= Jinbo Chen =

Chinese-American biostatistician

Jinbo Chen is a Chinese and American biostatistician and epidemiologist whose research has concerned two-phase (nested) case-control studies, studies of genetic association, statistical risk prediction, and the use of electronic health record data, for health issues including cancer, preterm birth, allergies, and cardiovascular disease. She is a professor of biostatistics in the Department of Biostatistics and Epidemiology at the Perelman School of Medicine of the University of Pennsylvania.

==Education and career==
Chen has a 1992 bachelor's degree in physics from Beijing Normal University. She studied biostatistics at the University of Washington, where she received a master's degree in 1999 and completed her Ph.D. in 2002. Her dissertation, Semiparametric Efficient and Inefficient Estimation for the Auxiliary Outcome Problem with the Conditional Mean Model, was supervised by Norman Breslow.

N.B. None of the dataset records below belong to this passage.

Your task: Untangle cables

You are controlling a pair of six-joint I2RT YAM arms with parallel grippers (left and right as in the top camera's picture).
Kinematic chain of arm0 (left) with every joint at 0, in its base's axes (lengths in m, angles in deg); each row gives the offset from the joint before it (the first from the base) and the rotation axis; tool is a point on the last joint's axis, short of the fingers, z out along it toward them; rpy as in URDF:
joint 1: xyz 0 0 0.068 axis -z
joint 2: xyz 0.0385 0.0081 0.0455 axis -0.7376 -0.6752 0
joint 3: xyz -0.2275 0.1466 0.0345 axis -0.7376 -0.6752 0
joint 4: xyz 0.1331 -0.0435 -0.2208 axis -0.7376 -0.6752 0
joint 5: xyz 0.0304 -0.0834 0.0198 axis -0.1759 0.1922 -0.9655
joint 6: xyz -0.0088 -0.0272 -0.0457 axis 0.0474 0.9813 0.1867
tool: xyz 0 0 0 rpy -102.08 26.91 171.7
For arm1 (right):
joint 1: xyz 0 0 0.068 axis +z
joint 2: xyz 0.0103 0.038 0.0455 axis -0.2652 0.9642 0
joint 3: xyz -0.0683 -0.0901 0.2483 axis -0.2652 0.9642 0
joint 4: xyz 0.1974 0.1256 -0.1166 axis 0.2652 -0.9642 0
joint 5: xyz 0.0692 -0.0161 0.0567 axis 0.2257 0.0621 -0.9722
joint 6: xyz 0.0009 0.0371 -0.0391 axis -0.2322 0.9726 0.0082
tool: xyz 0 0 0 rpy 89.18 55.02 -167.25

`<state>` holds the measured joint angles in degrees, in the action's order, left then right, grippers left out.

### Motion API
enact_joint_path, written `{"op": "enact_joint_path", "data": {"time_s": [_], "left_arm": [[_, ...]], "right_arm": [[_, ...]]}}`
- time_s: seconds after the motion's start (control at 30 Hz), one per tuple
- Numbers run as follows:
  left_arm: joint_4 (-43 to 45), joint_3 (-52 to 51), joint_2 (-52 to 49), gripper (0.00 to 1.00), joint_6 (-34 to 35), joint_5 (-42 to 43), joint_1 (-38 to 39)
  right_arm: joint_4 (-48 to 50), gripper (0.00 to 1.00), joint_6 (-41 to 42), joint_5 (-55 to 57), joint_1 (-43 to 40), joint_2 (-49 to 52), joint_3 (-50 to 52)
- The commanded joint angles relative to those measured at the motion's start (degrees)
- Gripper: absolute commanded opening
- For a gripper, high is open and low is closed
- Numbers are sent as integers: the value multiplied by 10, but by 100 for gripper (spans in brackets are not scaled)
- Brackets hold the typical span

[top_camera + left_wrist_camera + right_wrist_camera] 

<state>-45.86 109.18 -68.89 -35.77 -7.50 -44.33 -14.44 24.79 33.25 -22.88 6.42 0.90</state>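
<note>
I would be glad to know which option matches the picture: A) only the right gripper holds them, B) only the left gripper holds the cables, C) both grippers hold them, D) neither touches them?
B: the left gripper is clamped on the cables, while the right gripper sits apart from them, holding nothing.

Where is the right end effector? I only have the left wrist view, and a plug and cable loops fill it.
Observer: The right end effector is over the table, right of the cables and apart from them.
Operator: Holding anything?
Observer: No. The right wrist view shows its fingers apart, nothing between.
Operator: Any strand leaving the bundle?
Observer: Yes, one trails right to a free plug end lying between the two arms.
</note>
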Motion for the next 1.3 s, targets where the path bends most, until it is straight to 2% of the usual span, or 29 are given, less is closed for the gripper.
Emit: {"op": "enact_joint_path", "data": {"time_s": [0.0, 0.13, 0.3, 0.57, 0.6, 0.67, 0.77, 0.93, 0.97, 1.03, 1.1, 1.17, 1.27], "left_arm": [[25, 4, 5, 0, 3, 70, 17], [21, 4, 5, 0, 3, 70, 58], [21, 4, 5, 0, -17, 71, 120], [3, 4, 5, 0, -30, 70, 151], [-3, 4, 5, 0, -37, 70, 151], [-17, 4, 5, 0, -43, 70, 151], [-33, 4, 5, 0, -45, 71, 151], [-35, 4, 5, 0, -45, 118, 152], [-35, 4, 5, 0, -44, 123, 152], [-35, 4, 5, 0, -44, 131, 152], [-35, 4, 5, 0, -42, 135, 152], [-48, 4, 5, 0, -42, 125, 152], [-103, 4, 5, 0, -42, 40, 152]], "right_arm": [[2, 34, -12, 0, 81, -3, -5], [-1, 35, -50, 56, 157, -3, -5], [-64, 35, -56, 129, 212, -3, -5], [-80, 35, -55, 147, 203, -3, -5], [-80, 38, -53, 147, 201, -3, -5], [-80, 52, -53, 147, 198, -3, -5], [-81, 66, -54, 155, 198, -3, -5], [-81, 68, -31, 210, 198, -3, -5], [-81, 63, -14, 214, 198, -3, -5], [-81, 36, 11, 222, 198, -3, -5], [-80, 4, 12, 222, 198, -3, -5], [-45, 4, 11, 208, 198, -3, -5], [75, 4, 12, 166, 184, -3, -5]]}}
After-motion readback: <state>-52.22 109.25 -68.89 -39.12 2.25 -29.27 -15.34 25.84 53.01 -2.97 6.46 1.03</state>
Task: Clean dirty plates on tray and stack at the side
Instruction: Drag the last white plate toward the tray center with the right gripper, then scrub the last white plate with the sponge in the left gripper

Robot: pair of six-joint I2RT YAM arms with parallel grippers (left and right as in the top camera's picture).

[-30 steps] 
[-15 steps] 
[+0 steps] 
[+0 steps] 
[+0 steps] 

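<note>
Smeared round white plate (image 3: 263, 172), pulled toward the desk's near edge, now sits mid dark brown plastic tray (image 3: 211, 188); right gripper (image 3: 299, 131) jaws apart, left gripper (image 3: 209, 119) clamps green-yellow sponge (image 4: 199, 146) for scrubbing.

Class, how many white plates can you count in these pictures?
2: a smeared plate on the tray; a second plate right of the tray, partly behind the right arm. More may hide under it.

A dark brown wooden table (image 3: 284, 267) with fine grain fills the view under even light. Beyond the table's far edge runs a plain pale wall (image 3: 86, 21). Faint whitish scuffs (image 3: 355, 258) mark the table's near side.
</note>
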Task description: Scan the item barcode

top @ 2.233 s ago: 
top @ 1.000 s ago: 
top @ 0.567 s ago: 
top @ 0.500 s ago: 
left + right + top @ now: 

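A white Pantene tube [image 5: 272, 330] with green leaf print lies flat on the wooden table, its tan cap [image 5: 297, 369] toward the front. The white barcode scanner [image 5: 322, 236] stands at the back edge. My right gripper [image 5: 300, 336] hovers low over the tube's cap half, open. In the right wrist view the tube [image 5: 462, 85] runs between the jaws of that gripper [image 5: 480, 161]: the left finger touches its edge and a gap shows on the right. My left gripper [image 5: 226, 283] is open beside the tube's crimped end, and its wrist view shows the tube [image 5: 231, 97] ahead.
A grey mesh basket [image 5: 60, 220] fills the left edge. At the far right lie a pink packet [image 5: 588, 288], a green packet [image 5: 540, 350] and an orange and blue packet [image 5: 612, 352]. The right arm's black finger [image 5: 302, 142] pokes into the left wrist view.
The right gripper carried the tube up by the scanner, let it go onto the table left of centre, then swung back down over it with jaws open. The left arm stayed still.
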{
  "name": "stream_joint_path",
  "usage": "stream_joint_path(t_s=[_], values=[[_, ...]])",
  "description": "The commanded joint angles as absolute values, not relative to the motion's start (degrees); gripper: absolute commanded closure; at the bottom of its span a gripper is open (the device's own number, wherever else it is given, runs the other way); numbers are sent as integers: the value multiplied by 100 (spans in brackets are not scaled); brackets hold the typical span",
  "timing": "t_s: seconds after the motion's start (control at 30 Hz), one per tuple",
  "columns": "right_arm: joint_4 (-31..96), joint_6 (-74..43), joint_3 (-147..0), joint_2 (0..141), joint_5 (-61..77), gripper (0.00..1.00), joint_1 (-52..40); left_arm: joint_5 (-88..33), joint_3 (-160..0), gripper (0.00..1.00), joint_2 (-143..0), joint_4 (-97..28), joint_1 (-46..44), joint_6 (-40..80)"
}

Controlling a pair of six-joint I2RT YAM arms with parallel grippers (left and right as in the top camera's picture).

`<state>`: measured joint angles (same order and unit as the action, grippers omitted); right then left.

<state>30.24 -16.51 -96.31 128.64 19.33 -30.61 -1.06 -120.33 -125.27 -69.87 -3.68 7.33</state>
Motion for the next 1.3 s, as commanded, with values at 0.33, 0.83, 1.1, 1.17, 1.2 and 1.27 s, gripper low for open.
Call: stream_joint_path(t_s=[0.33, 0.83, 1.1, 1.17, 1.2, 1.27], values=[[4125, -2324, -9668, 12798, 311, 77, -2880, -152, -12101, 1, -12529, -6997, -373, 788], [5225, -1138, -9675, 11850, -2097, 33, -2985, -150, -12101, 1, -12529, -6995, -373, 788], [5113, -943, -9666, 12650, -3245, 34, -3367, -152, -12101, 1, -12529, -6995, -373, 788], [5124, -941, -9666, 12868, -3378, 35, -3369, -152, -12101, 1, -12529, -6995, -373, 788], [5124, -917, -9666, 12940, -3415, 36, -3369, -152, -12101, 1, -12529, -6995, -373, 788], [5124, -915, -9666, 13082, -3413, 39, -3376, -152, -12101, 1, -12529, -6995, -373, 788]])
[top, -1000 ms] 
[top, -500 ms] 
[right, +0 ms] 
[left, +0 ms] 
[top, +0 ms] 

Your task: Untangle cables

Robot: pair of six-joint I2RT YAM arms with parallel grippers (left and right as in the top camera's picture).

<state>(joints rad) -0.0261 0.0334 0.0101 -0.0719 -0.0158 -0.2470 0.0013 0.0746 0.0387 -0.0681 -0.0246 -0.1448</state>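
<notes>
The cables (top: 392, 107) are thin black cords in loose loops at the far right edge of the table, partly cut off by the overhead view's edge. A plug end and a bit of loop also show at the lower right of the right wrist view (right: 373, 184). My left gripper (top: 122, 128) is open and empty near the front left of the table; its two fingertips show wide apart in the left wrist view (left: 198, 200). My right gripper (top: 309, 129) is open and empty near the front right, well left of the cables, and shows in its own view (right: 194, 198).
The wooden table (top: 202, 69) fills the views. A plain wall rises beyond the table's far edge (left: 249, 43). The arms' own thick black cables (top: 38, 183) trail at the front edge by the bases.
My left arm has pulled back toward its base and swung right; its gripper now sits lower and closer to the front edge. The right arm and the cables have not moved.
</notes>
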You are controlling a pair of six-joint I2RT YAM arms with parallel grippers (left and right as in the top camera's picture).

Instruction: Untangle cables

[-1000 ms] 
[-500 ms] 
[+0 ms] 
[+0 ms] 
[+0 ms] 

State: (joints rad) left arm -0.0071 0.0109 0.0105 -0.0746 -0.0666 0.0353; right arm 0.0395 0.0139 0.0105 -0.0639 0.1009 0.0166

At the University of Pennsylvania, Chen is director of the Statistical Center for Translational Research in Medicine, associate director of the Penn Center for Precision Medicine, associate director and lead biostatistician of the Penn Medicine Biobank, and a senior scholar in the Center for Clinical Epidemiology and Biostatistics and in the Institute of Biomedical Informatics.

==Recognition==
Chen is a Fellow of the American Statistical Association, elected in 2019. In 2024, she was elected as a fellow of the American Association for the Advancement of Science, "for distinguished contributions to breast cancer risk prediction models, gene-environment interactions, and integrating prediction models in electronic health records, and for highly impactful leadership in research and services to the profession of statistics".